I have 2 text files named f1 & f2 with 100k lines of names each. I want to compare the first line of f1 with every line of f2, then the second line of f1 with every line of f2, and so on. I already tried using nested for loop like code below but it doesn’t work.
What am I doing wrong I can’t seem to find? Please can someone tell me?
Thanks in advance.
old.txt
sourcreameggnest
saturnnixgreentea
saxophonedesertham
footballplumvirgo
soybeansthesting
cauliflowertornado
sourcreameggnest
saturnnixgreentea
new.txt
goldfishpebbleduck
saxophonedesertham
footballplumvirgo
abloomtheavengers
venisonflowersea
goodfellaswalker
saturnnixgreentea
Code:
with open('old.txt', 'r') as f1, open('new.txt', 'r') as f2:
for line1 in f1:
print('Line 1:- ' + line1, end='')
for line2 in f2:
print('Line 2:- ' + line2, end='')
if line1.strip() == line2:
print("Inside comparison" + line1, end='')
Output:
Line 1:- goldfishpebbleduck
Line 2:- sourcreameggnest
Line 2:- saturnnixgreentea
Line 2:- saxophonedesertham
Line 2:- footballplumvirgo
Line 2:- soybeansthesting
Line 2:- cauliflowertornado
Line 2:- sourcreameggnest
Line 2:- saturnnixgreentea
Line 1:- saxophonedesertham
Line 1:- footballplumvirgo
Line 1:- abloomtheavengers
Line 1:- venisonflowersea
Line 1:- goodfellaswalker
Line 1:- saturnnixgreentea
>Solution :
Combining the answers of @LukasNeugebauer and @Thierry Lathuille, here’s what your code should look like:
with open('old.txt', 'r') as f1, open('new.txt', 'r') as f2:
lines1 = f1.readlines()
lines2 = f2.readlines()
for line1 in lines1:
print('Line 1:- ' + line1, end='')
if line1 in lines2:
print("Inside comparison" + line1, end='')
If you are wondering, whether using in check is faster then iterating through the second list and comparing each value with ==, I tested it.

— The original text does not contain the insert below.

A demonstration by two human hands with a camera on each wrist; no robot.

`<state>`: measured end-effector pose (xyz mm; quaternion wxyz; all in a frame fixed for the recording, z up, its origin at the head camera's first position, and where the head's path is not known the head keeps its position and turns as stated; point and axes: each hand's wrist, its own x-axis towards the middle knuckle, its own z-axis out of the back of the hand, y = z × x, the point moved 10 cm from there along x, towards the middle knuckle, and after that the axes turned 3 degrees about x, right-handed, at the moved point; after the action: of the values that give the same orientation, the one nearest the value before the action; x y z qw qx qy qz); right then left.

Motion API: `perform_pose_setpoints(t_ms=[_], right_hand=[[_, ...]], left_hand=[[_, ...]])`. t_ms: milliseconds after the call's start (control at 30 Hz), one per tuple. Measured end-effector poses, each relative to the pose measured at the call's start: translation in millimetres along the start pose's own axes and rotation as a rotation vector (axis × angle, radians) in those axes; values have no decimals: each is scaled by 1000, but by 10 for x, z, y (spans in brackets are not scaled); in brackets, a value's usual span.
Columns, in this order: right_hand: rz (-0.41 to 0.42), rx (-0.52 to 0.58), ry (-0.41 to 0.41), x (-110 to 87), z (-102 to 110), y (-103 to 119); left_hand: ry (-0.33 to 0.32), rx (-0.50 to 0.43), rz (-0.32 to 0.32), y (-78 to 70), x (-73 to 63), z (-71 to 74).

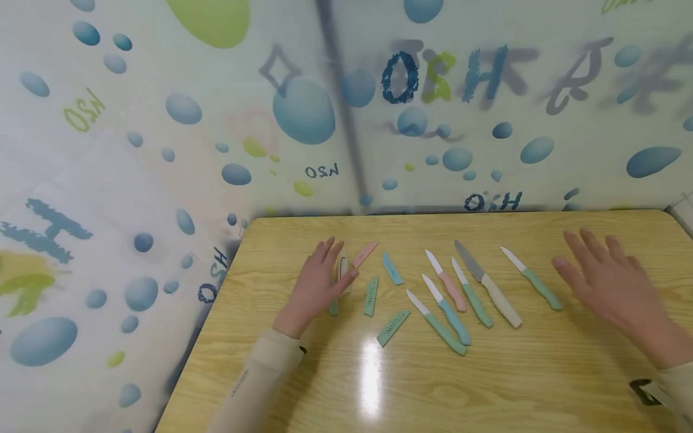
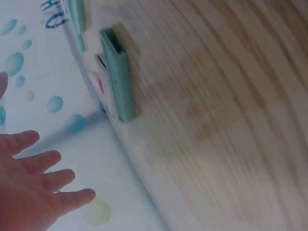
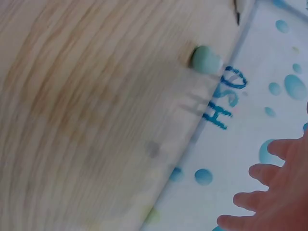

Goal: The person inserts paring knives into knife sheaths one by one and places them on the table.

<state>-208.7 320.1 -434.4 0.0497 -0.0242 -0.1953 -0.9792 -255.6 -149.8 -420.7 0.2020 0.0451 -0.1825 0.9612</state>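
Your left hand and right hand, fingers extended and gripping nothing, hung on either side of the one cream knife. To its left lay two green knives, one blue knife and one pink knife, and to its right one more green knife. Farther left of it lay three green sheaths, one blue sheath, one pink sheath and one cream sheath, and beyond it rose one printed backdrop.

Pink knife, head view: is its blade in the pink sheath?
No: the pink knife has its white blade bare, and the pink sheath lies apart from it.
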Motion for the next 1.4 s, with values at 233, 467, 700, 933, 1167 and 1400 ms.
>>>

For both files containing 10,000 lines of random strings, it took ~2.8 seconds to process them fully with two loops and only ~0.8 using the in operator.
If your files are not bigger than a megabyte, I wouldn’t really bother optimizing this, but otherwise you should really think about what you are actually comparing and what shortcuts can you use.